The business of American health insurance is sweet. The income payments are compulsory, but the outflow payments are optional. The benefit to the government is the “stabilization of financial markets” – this gig keeps the stock market high due to unspent capital that the insurance companies reinvest in stocks.
The whole fandango is based on the premise that the Dow Jones somehow measures the American Economy, which it does not – no more than the inevitable increase in the price of houses that took place from after WWII to 2008. That was a bubble, like Tech was a bubble in 2000. Bubbles feel good, but do nothing to generate actual productive capital. We don’t do that any more in America, so we have to grift money from the homies in clever ways.

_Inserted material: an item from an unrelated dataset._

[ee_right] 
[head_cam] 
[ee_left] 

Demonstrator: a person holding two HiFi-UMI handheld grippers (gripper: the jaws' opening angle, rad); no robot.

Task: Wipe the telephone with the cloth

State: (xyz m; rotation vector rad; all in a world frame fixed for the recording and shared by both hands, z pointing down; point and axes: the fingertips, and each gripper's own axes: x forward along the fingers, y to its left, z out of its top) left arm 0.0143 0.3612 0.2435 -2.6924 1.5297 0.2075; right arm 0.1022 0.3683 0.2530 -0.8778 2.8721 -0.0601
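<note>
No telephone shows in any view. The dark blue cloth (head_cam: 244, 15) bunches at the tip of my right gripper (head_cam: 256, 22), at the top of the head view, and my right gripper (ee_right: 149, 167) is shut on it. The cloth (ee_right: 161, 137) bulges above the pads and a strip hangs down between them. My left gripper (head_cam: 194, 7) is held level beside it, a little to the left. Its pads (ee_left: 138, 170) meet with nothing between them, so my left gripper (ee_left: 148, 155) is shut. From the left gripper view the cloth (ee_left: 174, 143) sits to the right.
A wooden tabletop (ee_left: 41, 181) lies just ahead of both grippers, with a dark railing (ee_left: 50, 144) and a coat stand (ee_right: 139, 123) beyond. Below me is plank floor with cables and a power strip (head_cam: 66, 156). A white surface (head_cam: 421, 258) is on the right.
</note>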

In thriving cultures, an educated workforce is in high demand. Here, the dollar-added value of a college education has plunged below the so-so level. Even the high school diploma is of dubious worth in obtaining a job. Sound like a thriving financial culture to anyone?
Can’t get a job that offers health insurance? Fine. The Magic Fairy of government offers health insurance – that looks more and more like taxation, less and less like a benefit. If you’re lucky to afford one.
It’s clear now that the main benefit of ObamaCare was Medicaid expansion, and for those patients the act was a godsend. The trouble is that the ACA was supposed to be more than just Medicaid expansion. The people falling through the cracks under ObamaCare are the same people who fell through the cracks before, namely lower middle class working people who have to decide between going uninsured and paying a penalty vs buying expensive crappy ObamaCare insurance.
It’s always irritating to hear people defend the ACA but criticize insurance companies, because they are the SAME THING.